> Task objective: Copy, from the listing, every line in which the string "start" is present.
# # #
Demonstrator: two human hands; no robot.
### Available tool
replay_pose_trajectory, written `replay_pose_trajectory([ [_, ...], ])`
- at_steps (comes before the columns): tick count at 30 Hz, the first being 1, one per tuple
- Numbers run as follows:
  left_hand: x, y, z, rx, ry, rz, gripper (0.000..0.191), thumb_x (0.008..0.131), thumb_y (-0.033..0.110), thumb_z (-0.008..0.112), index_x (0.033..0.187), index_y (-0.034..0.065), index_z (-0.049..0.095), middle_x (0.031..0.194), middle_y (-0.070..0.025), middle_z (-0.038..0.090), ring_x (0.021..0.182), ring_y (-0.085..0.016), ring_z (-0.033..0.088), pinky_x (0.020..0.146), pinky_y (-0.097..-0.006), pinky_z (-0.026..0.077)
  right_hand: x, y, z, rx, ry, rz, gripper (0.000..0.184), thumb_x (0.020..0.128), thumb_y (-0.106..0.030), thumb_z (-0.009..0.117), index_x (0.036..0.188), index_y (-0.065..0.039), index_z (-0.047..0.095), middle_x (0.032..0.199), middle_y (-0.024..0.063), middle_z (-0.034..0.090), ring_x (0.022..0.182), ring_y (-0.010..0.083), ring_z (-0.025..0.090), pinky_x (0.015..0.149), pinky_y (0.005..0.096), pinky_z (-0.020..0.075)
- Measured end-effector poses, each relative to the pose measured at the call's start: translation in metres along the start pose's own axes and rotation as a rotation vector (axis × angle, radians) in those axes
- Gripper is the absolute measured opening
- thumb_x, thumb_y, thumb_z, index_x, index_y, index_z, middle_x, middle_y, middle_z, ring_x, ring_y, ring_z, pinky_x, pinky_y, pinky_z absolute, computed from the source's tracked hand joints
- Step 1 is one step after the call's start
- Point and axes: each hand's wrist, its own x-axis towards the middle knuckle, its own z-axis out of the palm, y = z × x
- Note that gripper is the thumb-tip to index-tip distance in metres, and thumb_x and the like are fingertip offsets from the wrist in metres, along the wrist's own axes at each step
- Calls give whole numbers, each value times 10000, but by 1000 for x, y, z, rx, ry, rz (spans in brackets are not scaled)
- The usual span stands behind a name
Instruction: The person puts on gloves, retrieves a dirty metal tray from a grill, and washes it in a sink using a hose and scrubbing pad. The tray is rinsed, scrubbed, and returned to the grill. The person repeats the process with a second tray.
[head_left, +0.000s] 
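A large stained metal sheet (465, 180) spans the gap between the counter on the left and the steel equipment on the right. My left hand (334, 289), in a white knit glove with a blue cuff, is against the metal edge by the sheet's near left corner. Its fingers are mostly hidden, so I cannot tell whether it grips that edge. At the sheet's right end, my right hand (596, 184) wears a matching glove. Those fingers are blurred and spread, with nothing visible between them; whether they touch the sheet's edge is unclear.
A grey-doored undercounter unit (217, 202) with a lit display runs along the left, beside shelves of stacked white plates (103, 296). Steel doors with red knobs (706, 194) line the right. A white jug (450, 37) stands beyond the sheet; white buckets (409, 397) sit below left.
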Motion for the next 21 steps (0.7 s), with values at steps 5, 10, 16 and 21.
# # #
> Output of the task:
- Measured end-effector poses, each relative to the pose measured at the call's start: translation in metres along the start pose's own axes and rotation as a rotation vector (axis × angle, radians) in those axes
- Step 1 is one step after the call's start

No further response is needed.